* Your task *
All of the listing is to be written out word for word, with the pictures left out.

********

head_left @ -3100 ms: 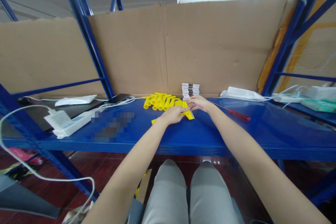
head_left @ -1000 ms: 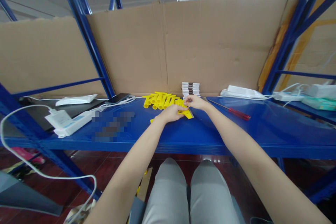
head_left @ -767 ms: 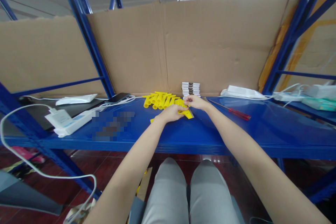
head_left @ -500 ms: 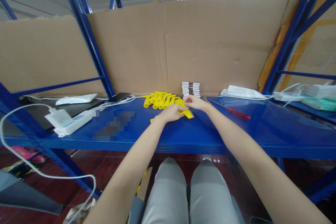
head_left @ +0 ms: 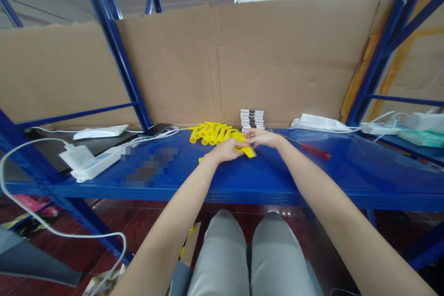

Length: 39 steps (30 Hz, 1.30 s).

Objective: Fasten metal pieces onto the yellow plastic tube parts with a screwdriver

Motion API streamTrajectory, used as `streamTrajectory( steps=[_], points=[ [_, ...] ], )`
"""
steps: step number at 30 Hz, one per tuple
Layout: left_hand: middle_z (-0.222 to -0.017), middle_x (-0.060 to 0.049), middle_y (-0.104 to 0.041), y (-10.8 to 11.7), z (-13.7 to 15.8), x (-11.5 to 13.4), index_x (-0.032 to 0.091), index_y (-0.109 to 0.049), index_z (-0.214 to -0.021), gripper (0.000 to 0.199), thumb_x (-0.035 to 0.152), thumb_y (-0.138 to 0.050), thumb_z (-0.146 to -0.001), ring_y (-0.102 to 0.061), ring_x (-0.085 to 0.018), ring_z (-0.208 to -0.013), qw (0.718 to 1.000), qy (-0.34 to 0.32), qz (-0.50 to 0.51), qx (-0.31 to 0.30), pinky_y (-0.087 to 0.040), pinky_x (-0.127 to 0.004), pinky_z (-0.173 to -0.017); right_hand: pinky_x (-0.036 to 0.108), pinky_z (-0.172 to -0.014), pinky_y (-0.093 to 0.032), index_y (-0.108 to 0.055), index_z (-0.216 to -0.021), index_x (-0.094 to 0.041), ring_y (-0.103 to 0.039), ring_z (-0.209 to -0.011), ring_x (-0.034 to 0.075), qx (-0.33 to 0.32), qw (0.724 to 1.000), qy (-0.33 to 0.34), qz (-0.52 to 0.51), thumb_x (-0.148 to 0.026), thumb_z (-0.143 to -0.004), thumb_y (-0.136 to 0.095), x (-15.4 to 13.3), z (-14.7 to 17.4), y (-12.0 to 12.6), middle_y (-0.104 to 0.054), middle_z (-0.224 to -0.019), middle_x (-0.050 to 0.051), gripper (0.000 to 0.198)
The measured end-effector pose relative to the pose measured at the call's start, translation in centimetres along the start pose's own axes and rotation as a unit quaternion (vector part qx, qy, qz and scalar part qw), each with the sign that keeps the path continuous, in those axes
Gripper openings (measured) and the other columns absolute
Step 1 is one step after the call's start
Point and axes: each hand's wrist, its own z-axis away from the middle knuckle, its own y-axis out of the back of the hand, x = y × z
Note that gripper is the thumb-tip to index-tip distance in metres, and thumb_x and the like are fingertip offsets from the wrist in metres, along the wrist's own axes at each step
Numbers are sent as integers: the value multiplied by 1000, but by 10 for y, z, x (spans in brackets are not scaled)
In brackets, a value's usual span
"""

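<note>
Left hand (head_left: 229, 150) grasps a yellow plastic wedge-headed piece (head_left: 249, 151), apparently unfinished; right hand (head_left: 261, 137), grip unclear, adjoins it; beyond left hand lie yellow plastic tubular pieces (head_left: 221, 136).

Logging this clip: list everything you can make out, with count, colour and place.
Yellow pieces: several, overlapping; yellow; back centre of shelf
Held piece: one; yellow, pale edge; left hand
Stack: one, layers uncounted; white, dark marks; behind right hand
Screwdriver: one; red handle; right of right hand
Long case: one; white; back right
Green-white packet: one; far right
Phone-like slab: one; black; back left
Power strip: one; white; left
Charger: one; white; on power strip
Flat packet: one; white; far left
Pixelated patch: contents unreadable; left
Shelf: blue; under these
Cardboard: several panels; brown; behind
Trousered legs: two; grey; below
Left hand, right hand: centre
</note>
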Motion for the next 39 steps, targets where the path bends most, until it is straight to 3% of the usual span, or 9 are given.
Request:
streamTrajectory(
  steps=[6, 26, 32, 39],
  points=[
    [-121, -1, -70, -1, 1, 4, 26, -68, -121, 39, 21, -60, -83, -64, -23, -111, 1000, -11, 17, 6, -45, -37, -103, 18, -55, -46, -56, -92, -20, -59, -74, 12, -1, 1000, 2, -2, -14, -75, -69, -3, 1, -6, -61, -84, 1, 22],
    [-117, -2, -71, -1, 1, 5, 25, -68, -121, 41, 19, -61, -81, -67, -22, -100, 1000, -5, 15, 3, -48, -35, -96, 18, -55, -46, -59, -84, -18, -57, -66, 11, 10, 999, 26, 22, -15, -78, -68, -1, -3, -8, -62, -75, 0, 11],
    [-117, -1, -72, -1, 1, 6, 27, -68, -121, 41, 20, -61, -81, -66, -22, -101, 1000, -1, 9, 7, -48, -34, -96, 19, -58, -48, -59, -85, -18, -58, -67, 11, 18, 1000, 7, -15, -9, -81, -60, 0, -3, -9, -61, -73, -1, 10],
    [-116, -1, -72, 1, 1, 4, 27, -67, -123, 44, 21, -63, -80, -66, -21, -99, 1000, -14, 5, 21, -48, -32, -93, 19, -60, -48, -60, -86, -18, -59, -64, 10, 10, 998, -1, -66, -5, -74, -65, 1, -3, -9, -62, -71, -2, 19]
  ],
)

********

* Your solution *
head_left @ -3100 ms: 
head_left @ -1000 ms: 
head_left @ -767 ms: 
head_left @ -500 ms: 
head_left @ +0 ms: 

Length: 39 steps (30 Hz, 1.30 s).

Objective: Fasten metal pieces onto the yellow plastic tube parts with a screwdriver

Motion API streamTrajectory, used as `streamTrajectory( steps=[_], points=[ [_, ...] ], )`
"""
steps: step number at 30 Hz, one per tuple
Layout: left_hand: middle_z (-0.222 to -0.017), middle_x (-0.060 to 0.049), middle_y (-0.104 to 0.041), y (-10.8 to 11.7), z (-13.7 to 15.8), x (-11.5 to 13.4), index_x (-0.032 to 0.091), index_y (-0.109 to 0.049), index_z (-0.214 to -0.021), gripper (0.000 to 0.199), thumb_x (-0.035 to 0.152), thumb_y (-0.138 to 0.050), thumb_z (-0.146 to -0.001), ring_y (-0.102 to 0.061), ring_x (-0.085 to 0.018), ring_z (-0.208 to -0.013), qw (0.718 to 1.000), qy (-0.34 to 0.32), qz (-0.50 to 0.51), qx (-0.31 to 0.30), pinky_y (-0.087 to 0.040), pinky_x (-0.127 to 0.004), pinky_z (-0.173 to -0.017); right_hand: pinky_x (-0.036 to 0.108), pinky_z (-0.172 to -0.014), pinky_y (-0.093 to 0.032), index_y (-0.108 to 0.055), index_z (-0.216 to -0.021), index_x (-0.094 to 0.041), ring_y (-0.103 to 0.039), ring_z (-0.209 to -0.011), ring_x (-0.034 to 0.075), qx (-0.33 to 0.32), qw (0.724 to 1.000), qy (-0.33 to 0.34), qz (-0.52 to 0.51), thumb_x (-0.148 to 0.026), thumb_z (-0.143 to -0.004), thumb_y (-0.136 to 0.095), x (-15.4 to 13.3), z (-14.7 to 17.4), y (-12.0 to 12.6), middle_y (-0.104 to 0.054), middle_z (-0.224 to -0.019), middle_x (-0.050 to 0.051), gripper (0.000 to 0.198)
The measured end-effector pose relative to the pose measured at the call's start, translation in centimetres along the start pose's own axes and rotation as a unit quaternion (vector part qx, qy, qz and scalar part qw), each with the sign that keeps the path continuous, in those axes
Gripper openings (measured) and the other columns absolute
Step 1 is one step after the call's start
Point and axes: each hand's wrist, its own z-axis away from the middle knuckle, its own y-axis out of the back of the hand, x = y × z
Note that gripper is the thumb-tip to index-tip distance in metres, and thumb_x and the like are fingertip offsets from the wrist in metres, along the wrist's own axes at each step
Numbers are sent as integers: the value multiplied by 1000, but by 10 for y, z, x (spans in brackets are not scaled)
In brackets, a value's usual span
"""

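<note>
Left hand (head_left: 229, 150) grasps a yellow plastic wedge-headed piece (head_left: 249, 151), apparently unfinished; right hand (head_left: 261, 137), grip unclear, adjoins it; beyond left hand lie yellow plastic tubular pieces (head_left: 221, 136).

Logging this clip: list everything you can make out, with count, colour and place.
Yellow pieces: several, overlapping; yellow; back centre of shelf
Held piece: one; yellow, pale edge; left hand
Stack: one, layers uncounted; white, dark marks; behind right hand
Screwdriver: one; red handle; right of right hand
Long case: one; white; back right
Green-white packet: one; far right
Phone-like slab: one; black; back left
Power strip: one; white; left
Charger: one; white; on power strip
Flat packet: one; white; far left
Pixelated patch: contents unreadable; left
Shelf: blue; under these
Cardboard: several panels; brown; behind
Trousered legs: two; grey; below
Left hand, right hand: centre
</note>
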Motion for the next 39 steps, targets where the path bends most, until it is straight to 3% of the usual span, or 9 are given.
Request:
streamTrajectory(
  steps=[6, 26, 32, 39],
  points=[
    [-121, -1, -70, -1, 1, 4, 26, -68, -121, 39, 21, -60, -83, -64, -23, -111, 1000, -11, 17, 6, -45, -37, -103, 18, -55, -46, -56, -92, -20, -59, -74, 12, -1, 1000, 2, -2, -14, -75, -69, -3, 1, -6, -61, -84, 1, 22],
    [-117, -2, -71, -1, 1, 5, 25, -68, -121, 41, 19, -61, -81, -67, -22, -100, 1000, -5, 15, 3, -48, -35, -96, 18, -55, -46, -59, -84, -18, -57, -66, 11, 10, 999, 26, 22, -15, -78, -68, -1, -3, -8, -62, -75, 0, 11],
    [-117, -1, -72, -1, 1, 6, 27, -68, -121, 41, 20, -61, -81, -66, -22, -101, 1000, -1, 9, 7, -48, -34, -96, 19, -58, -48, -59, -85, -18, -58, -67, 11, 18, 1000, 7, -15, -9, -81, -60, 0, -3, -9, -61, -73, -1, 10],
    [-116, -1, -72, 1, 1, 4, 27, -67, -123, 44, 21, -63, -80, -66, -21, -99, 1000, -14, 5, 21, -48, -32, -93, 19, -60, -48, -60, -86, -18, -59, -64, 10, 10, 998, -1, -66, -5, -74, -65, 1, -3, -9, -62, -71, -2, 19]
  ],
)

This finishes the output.